Directions for this task:
Go to the line below containing "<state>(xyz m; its" and print exactly from there through the line containing "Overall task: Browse", both included. Print nothing else.

--- Recorded information Enclosed Below ---

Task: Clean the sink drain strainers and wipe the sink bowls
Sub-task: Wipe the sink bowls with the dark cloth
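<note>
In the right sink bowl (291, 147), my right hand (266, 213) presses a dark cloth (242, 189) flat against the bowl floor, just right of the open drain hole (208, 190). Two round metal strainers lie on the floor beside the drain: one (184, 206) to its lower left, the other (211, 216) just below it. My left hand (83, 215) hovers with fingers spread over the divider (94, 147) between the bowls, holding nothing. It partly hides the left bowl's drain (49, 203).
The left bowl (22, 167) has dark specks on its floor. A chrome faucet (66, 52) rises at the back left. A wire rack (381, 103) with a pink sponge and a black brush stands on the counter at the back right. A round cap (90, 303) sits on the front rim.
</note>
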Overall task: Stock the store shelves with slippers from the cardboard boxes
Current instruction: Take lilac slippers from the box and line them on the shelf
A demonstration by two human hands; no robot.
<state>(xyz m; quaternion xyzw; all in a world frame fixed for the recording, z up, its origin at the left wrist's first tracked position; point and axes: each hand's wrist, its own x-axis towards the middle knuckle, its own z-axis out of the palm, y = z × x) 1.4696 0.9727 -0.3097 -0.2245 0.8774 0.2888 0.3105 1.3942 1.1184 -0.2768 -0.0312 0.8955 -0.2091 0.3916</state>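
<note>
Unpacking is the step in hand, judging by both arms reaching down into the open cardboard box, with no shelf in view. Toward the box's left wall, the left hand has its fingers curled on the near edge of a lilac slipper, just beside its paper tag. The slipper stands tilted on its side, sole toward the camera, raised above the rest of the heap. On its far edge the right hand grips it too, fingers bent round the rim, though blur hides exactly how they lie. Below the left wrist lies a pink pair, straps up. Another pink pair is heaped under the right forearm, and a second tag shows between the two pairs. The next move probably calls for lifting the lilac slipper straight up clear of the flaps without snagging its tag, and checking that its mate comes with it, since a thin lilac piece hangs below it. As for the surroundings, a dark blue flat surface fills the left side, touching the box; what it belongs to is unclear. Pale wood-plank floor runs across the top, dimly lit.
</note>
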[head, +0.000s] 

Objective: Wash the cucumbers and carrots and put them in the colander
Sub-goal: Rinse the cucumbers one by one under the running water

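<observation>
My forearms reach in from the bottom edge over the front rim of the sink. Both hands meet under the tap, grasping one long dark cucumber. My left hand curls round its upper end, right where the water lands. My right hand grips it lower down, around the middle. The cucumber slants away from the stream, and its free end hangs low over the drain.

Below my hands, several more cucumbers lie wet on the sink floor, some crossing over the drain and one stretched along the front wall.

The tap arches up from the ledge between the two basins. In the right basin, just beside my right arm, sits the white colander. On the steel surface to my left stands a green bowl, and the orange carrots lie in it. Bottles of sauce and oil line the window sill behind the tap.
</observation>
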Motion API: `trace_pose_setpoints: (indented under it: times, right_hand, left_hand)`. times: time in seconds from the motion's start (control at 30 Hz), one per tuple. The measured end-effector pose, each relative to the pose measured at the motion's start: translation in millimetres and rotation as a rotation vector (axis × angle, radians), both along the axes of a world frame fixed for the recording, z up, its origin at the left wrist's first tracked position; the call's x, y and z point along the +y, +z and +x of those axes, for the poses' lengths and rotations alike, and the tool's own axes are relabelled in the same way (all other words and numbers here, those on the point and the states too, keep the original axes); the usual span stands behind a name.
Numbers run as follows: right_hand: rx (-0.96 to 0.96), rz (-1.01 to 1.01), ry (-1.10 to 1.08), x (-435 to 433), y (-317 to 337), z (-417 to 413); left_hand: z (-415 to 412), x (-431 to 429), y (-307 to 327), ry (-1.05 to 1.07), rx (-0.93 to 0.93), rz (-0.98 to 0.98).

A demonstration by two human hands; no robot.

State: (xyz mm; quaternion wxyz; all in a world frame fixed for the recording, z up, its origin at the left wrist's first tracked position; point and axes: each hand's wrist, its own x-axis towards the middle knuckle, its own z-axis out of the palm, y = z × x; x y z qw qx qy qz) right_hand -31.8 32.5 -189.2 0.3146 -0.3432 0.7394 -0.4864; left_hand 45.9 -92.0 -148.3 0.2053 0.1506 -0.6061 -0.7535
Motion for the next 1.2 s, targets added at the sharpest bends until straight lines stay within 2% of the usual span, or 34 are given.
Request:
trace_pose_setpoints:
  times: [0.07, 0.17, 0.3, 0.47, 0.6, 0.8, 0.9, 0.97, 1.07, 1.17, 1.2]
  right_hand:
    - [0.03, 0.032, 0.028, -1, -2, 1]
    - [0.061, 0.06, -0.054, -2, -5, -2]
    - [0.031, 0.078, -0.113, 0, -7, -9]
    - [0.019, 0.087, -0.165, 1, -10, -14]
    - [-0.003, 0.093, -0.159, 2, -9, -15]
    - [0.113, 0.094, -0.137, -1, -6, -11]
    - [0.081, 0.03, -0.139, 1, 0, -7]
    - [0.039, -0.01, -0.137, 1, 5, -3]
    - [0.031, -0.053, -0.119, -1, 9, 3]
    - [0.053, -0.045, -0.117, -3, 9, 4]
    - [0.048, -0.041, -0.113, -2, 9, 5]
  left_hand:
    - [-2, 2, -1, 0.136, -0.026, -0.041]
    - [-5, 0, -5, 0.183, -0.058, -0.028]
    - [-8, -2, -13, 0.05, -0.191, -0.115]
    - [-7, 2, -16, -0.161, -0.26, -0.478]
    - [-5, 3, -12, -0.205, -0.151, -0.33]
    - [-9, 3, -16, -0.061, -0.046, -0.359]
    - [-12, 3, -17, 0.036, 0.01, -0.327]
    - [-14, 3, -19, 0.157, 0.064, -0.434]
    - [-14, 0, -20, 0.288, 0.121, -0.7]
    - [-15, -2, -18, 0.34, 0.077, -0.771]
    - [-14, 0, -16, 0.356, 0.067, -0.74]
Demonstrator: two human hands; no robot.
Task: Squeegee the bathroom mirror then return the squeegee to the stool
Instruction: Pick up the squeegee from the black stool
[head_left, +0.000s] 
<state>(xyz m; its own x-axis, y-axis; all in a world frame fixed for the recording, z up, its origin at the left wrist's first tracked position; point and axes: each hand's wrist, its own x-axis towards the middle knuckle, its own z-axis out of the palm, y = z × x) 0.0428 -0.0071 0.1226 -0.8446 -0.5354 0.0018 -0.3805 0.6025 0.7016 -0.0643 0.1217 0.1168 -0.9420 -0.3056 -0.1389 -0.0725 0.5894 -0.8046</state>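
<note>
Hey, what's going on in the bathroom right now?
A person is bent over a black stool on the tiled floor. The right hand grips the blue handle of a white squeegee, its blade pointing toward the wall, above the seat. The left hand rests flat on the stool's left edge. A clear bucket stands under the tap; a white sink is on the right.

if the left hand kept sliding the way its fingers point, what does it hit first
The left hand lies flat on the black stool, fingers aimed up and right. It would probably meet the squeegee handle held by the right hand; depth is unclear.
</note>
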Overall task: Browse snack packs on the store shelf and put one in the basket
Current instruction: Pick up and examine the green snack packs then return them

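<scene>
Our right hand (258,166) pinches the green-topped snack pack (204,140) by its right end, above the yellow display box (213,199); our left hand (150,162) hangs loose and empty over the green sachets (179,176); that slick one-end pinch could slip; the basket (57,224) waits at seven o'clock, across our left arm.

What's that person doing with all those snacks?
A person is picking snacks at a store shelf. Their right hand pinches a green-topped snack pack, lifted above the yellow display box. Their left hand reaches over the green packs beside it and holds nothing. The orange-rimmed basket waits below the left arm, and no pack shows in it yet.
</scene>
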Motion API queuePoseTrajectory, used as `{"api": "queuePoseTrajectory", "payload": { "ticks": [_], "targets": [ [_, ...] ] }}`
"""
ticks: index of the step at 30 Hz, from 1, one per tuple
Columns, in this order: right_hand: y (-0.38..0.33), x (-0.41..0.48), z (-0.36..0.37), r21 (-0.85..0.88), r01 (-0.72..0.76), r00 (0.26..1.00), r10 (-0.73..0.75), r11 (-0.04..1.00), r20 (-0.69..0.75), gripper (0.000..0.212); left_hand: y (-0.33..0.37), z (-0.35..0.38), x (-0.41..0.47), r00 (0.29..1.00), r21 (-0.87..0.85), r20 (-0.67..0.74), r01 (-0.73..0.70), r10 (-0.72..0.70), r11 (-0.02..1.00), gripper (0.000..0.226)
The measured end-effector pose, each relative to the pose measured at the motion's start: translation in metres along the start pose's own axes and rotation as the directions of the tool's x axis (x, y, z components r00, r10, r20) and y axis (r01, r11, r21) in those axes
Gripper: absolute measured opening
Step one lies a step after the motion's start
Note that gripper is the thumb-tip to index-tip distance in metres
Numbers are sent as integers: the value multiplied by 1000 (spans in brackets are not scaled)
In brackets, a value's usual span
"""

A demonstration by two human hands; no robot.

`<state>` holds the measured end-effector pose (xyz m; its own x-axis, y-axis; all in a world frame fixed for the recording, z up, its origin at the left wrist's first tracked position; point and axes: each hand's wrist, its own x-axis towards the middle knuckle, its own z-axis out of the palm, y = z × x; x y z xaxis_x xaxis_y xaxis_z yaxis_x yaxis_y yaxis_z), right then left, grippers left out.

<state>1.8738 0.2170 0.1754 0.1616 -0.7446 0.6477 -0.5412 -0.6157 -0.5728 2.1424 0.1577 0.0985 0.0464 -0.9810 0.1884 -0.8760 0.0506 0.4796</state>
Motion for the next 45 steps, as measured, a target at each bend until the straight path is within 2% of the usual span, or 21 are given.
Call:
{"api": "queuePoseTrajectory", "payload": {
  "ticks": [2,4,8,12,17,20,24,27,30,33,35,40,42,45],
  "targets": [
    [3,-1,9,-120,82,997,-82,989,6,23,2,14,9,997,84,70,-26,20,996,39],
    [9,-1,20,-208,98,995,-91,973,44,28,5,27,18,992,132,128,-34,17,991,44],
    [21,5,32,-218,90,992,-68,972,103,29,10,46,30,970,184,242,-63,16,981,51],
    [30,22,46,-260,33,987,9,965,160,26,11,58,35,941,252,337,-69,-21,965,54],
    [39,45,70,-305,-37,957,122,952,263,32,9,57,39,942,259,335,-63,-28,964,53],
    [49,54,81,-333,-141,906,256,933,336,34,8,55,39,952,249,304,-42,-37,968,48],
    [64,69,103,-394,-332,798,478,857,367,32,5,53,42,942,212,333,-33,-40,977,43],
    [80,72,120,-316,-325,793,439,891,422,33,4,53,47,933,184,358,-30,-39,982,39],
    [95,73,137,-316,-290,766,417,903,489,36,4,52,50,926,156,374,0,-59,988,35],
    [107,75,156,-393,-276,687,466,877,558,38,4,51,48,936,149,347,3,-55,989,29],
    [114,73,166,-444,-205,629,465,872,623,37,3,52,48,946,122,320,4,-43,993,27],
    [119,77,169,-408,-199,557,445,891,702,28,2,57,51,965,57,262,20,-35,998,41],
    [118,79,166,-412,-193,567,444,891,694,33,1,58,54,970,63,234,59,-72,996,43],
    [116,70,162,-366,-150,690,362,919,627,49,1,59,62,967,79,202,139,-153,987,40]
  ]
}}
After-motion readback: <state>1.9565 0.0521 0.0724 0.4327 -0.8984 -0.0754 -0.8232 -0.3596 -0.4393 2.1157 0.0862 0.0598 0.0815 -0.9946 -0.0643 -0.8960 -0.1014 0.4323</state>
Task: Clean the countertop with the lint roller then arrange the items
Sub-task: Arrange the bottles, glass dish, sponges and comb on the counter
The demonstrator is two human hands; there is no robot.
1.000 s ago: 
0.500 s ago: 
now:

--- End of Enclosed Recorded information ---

Worked solution:
<state>(xyz m; its own x-axis, y-axis; all in a world frame fixed for the recording, z up, its origin at the left wrist's first tracked position; point and axes: each hand's wrist, its own x-axis towards the middle knuckle, its own z-axis out of the palm, y = z × x) 0.0428 -0.0071 0.1226 -0.8446 -0.5354 0.0018 -0.3805 0.6025 0.7016 -0.0643 0.1217 0.1168 -0.9420 -0.3056 -0.1389 -0.0725 0.5894 -0.8046</state>
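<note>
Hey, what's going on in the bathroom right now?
A person is bent over a black stool on the tiled floor. The right hand grips the blue handle of a white squeegee, its blade pointing toward the wall, above the seat. The left hand rests flat on the stool's left edge. A clear bucket stands under the tap; a white sink is on the right.

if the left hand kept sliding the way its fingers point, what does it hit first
The left hand lies flat on the black stool, fingers aimed up and right. It would probably meet the squeegee handle held by the right hand; depth is unclear.
</note>
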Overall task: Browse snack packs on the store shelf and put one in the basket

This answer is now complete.